A file is a collection of information saved on secondary storage and loaded into memory.  File management can be thought of as the process of manipulating files on a computer.  There are several logical structures of a directory as shown in Figure 4 below:

Figure 4- File Systems Management / Directory Structures

  Each of these directory structures provides advantages and disadvantages.  For example, the single directory structure is easy to implement, and manipulating files in this structure is easier and faster.  A disadvantage in this structure is that name collisions can occur and searching can become time-consuming if a directory structure is long.

The two-level directory is a bit more robust in that you can have different users, and each can contain directories and files of the same name.  Searching in this structure also becomes easier; however, a user cannot share files with other users.

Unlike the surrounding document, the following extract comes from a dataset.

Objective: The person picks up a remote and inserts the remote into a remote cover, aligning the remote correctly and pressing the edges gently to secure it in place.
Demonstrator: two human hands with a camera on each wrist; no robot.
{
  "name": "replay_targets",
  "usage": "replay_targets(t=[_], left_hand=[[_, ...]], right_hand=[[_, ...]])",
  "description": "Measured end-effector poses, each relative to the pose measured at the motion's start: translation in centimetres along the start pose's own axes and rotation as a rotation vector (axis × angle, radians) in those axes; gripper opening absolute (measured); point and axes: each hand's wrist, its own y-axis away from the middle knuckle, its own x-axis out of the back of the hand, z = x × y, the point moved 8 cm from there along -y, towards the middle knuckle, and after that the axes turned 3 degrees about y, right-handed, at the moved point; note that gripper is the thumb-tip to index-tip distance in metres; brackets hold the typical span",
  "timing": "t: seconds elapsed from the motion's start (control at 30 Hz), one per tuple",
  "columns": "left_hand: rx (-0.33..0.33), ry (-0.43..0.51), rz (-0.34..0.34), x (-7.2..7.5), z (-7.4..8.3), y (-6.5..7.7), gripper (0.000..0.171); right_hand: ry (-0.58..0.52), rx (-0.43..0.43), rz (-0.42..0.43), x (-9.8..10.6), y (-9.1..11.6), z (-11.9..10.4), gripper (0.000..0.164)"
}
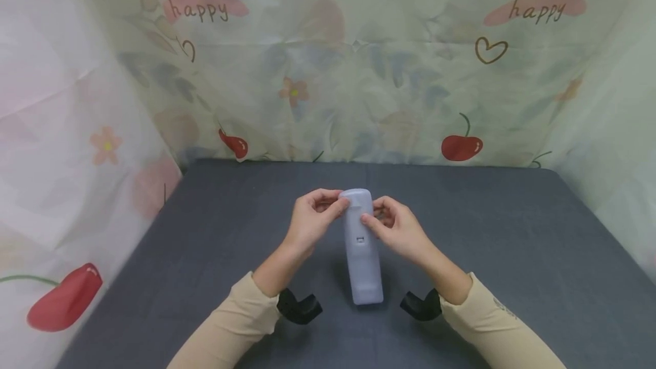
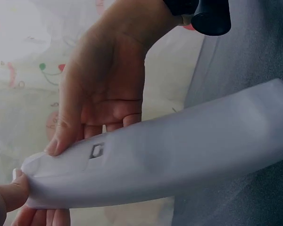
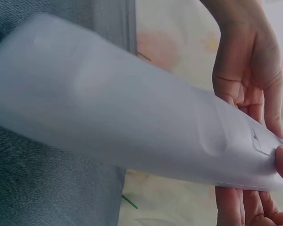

Tree-structured directories are the most common.  This is what we experience in the Windows OS environment.  It is scalable, easy to search, and can use both absolute and relative paths.  Despite its popularity, this structure cannot share files and is considered inefficient.

The acyclic graph is a graph with no cycle and allows users to share subdirectories and files. The same file or subdirectories may be in two different directories. I think of it as a souped-up tree-structured directory.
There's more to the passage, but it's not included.